The surgeon clipped the hair around the scalp wound and numbed the area with a syringe of something, chatting with Jared the whole time to distract him. Then, a few minutes later when the numbness had set in, he began suturing the scalp. Sarah held his hand; Brian sat in a chair nearby.
“Okay,” the surgeon said to Sarah when the procedure was done, “he’s going to be fine. He must have fallen against something on the ground, a piece of metal or broken glass or something, and got a fairly nasty laceration. What we call a ‘scalp lac.’ The scalp is richly vascular and bleeds like hell. Fortunately, scalp lacs are easy to suture.”
“Shouldn’t you check for concussion?” Sarah asked.
“No reason to,” the doctor said. “He didn’t lose consciousness at all, did he?”
She shook her head.
“Then no.”
“What about infection?”
“I cleaned the wound with Betadine, then used lidocaine with epinephrine, then dabbed on some bacitracin. He’s had his tetanus shots, so he should be okay there. I wouldn’t worry about it. Just don’t wash the hair for three days. Don’t get the wound wet. Watch for signs of infection, like redness or pus. In a week the sutures can come out. If you have a pediatrician in town he can take them out, or come on back here. He’ll be fine.”
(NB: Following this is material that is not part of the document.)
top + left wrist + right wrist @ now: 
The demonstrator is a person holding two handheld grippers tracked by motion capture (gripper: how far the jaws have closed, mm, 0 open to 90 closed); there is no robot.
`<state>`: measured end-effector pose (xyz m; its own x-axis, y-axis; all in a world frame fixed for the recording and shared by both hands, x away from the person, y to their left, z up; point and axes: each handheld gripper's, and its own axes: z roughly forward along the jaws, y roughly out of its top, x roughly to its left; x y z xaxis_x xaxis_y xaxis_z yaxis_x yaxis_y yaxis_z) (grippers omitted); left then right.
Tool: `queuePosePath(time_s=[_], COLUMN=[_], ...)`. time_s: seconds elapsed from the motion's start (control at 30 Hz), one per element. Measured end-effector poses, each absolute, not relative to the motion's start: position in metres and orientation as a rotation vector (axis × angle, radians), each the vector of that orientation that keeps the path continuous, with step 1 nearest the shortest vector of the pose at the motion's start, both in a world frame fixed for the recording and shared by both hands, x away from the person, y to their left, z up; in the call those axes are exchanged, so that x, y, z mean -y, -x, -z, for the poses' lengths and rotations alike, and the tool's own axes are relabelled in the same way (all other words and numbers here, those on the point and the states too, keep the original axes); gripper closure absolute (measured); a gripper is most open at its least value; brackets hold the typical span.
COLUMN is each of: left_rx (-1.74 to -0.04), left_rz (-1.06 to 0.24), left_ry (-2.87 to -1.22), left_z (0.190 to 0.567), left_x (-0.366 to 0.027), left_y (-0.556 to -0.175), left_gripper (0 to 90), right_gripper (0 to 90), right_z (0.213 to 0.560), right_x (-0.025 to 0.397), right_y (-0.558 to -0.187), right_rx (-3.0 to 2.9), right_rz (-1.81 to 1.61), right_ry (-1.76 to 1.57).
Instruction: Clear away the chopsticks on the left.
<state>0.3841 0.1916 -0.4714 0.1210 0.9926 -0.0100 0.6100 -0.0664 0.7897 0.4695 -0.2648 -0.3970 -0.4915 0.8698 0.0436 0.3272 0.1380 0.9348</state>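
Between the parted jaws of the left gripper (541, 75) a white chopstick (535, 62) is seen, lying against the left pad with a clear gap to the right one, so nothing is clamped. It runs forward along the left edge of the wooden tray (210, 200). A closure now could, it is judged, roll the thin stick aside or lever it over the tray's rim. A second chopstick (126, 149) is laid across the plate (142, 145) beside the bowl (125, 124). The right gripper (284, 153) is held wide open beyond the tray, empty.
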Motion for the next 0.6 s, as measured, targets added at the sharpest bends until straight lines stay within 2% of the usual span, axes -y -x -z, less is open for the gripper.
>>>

They sat for a while, the three of them, near a vending machine in the ER waiting area. Brian told Sarah he was working on a biography of a Canadian architect Sarah had never heard of. He was here because some of the architect’s papers were in New York. Sarah said she was with the FBI, but was vague about what exactly she did, and he, apparently sensing her discomfort, didn’t pursue it.